Personal information
- Full name: Albert Feebery
- Date of birth: 9 April 1889
- Place of birth: Hucknall, England
- Date of death: 1964 (aged 74–75)
- Height: 5 ft 10 in (1.78 m)
- Position(s): Left half

Senior career*
- Years: Team / Apps / (Gls)
- Hucknall
- 1910–1911: Nottingham Forest / 0 / (0)
- 1911–1914: Coventry City
- 1914–1924: Crystal Palace / 91 / (7)
- 1924–192?: Folkestone

= Albert Feebery =

English footballer

Albert Feebery (9 April 1889 – 1964) was an English professional footballer who played as a left half. He made 91 appearances in the Football League for Crystal Palace. He also played in the Southern League for Coventry City and Folkestone.

==Life and career==
Feebery was born in Hucknall, Nottinghamshire, in 1889. He came from a footballing family: two brothers, Jack and Alf, also played in the Football League, and three others played at lesser levels. Feebery began his career with local club Hucknall, and was on the books of Nottingham Forest without playing for their league team, before signing for Southern League club Coventry City in 1911. After three years, during which he switched from left half to centre half, he moved on to another Southern League club, Crystal Palace.
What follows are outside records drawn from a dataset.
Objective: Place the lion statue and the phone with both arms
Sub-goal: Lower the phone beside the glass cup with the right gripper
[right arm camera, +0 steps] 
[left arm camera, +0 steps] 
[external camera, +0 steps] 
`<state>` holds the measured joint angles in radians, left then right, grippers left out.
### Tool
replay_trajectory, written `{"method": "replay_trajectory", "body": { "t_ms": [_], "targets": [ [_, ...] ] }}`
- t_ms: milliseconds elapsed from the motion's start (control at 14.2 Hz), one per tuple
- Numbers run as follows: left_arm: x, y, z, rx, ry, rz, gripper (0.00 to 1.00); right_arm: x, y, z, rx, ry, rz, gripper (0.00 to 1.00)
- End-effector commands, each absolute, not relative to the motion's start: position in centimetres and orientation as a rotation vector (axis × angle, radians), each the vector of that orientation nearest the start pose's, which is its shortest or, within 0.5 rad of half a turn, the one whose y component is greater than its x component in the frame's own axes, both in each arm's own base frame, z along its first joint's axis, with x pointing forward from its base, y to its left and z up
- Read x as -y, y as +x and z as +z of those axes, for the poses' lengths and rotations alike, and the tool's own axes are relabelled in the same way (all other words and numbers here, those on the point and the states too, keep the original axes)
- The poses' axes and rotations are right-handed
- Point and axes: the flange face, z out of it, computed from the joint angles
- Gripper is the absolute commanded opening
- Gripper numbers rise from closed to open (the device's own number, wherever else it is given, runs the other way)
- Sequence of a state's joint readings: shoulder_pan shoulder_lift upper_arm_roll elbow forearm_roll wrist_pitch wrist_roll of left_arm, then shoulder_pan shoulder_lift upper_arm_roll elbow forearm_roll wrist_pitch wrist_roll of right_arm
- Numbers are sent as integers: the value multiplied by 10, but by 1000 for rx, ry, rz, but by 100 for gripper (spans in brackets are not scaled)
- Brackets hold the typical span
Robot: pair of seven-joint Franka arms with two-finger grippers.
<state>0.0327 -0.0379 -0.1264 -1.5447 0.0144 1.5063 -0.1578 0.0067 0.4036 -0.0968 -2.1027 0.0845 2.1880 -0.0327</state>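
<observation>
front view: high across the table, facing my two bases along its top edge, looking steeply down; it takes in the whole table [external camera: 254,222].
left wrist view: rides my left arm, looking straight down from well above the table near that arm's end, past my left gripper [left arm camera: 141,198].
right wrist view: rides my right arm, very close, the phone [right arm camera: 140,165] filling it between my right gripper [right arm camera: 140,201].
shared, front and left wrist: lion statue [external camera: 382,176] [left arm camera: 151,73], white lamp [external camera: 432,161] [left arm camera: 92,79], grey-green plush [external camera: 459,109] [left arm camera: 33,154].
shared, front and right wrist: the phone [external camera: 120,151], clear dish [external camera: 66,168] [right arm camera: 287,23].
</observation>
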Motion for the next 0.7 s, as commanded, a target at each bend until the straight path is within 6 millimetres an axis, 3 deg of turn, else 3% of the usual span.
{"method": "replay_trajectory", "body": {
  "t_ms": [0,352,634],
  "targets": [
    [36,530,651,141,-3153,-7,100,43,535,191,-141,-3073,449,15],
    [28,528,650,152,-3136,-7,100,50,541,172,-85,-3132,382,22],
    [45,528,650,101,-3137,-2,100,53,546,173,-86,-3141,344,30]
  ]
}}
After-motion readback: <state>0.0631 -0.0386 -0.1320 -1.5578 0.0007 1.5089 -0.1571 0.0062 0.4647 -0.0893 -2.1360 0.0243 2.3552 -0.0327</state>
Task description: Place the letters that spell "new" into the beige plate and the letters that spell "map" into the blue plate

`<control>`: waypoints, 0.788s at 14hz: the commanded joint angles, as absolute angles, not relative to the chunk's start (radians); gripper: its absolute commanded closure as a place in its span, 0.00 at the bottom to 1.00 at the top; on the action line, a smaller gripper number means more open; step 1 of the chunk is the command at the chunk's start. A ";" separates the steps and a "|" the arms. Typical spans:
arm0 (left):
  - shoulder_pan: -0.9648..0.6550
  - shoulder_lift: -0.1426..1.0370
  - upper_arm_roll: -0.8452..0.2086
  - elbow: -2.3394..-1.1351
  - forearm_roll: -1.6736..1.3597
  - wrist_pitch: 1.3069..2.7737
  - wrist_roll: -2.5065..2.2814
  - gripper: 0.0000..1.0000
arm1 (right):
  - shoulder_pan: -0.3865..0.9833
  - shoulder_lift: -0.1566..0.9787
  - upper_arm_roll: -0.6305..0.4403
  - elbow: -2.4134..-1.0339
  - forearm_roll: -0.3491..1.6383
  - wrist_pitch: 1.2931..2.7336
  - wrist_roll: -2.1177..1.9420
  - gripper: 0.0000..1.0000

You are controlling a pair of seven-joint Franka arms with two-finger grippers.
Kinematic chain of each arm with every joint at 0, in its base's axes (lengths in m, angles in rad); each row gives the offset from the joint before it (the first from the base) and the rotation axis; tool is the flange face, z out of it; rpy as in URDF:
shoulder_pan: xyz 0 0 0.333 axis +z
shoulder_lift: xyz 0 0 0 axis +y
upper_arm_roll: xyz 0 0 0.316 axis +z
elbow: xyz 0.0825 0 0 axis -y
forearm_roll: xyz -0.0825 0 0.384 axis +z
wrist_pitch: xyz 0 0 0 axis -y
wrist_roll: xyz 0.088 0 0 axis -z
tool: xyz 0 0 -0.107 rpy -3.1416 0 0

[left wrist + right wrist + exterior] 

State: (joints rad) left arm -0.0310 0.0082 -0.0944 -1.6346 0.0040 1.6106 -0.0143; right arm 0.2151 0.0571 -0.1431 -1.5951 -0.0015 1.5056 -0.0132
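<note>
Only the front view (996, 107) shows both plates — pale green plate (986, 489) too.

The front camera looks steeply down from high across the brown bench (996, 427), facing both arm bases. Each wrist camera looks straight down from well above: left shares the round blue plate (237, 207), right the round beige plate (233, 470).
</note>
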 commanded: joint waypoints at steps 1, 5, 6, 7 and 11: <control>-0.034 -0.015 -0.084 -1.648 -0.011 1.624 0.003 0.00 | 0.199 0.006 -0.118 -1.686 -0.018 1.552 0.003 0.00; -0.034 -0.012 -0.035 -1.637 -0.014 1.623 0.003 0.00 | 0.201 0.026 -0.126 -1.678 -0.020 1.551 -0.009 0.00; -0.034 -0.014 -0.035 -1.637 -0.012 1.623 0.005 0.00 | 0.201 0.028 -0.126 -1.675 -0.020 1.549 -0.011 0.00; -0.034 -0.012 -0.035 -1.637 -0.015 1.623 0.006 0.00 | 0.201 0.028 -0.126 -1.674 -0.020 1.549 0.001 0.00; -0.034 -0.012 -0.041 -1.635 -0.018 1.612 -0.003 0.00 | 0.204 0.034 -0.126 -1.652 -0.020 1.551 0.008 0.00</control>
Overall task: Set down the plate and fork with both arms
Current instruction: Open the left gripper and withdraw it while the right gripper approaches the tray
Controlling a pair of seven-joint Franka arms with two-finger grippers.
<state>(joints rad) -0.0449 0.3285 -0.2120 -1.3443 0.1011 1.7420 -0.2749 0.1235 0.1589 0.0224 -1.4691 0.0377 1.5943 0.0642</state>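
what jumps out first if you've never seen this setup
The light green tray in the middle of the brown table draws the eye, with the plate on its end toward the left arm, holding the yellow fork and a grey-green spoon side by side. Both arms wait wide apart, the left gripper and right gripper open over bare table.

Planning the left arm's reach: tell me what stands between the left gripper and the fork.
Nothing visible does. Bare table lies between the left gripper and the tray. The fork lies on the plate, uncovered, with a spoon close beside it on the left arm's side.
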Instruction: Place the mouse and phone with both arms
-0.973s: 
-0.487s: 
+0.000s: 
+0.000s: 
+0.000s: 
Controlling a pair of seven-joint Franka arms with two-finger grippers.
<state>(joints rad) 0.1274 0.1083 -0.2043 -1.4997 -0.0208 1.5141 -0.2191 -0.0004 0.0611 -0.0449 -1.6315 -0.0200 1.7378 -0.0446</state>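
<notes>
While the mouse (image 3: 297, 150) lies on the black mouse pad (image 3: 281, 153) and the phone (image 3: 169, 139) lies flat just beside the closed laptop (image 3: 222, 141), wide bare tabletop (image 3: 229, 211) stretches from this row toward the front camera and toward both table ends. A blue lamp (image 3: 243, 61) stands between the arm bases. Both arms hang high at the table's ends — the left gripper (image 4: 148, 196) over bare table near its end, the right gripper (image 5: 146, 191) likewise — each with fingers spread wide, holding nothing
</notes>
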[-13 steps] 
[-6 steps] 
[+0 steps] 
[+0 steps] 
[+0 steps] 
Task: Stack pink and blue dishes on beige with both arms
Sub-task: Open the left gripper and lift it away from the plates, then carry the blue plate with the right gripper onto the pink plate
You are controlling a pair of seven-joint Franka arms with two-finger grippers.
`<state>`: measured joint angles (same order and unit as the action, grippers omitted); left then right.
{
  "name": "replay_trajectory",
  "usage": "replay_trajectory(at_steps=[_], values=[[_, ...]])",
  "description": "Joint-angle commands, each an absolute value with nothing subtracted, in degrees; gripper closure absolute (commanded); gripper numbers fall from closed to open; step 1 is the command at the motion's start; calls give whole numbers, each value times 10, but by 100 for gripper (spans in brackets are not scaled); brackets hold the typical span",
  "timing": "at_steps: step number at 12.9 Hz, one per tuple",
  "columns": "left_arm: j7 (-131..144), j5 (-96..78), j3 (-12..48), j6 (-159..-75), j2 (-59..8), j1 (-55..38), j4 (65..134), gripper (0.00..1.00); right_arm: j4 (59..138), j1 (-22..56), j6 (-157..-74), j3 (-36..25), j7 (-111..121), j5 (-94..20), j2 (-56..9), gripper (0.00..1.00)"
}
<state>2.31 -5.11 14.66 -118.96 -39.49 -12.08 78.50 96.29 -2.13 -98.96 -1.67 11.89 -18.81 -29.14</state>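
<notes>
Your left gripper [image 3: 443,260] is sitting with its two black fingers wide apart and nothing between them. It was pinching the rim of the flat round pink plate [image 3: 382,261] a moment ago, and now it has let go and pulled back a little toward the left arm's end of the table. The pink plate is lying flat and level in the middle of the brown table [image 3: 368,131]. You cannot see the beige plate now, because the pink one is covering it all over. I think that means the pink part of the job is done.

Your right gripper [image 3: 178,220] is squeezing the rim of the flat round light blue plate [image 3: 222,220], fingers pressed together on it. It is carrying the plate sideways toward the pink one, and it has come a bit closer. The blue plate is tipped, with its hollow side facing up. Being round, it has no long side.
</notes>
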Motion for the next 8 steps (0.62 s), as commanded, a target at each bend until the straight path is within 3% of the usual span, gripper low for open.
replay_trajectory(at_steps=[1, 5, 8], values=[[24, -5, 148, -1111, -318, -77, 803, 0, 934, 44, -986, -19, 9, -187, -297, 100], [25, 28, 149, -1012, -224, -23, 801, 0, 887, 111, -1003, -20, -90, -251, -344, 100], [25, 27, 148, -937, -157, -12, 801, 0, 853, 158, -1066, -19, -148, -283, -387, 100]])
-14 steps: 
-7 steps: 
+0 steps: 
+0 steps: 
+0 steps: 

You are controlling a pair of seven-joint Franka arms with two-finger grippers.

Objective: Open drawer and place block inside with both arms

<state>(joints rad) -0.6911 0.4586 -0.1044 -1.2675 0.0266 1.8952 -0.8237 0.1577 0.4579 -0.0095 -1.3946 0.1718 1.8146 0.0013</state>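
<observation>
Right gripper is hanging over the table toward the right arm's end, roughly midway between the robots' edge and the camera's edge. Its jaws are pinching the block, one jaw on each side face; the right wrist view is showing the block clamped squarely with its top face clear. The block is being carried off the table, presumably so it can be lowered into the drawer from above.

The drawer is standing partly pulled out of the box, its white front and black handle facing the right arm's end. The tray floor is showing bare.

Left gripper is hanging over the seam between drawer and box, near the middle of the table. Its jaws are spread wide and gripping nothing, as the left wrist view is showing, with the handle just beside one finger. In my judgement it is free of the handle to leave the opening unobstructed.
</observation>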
He played two seasons in the Southern League for Palace either side of the First World War, and another three after their election to the Football League, and captained the team for some of that time. In 1924, the 35-year-old Feebery returned to the Southern League with Folkestone. By December 1925, he was working as a milkman in Penge. Feebery died in 1964.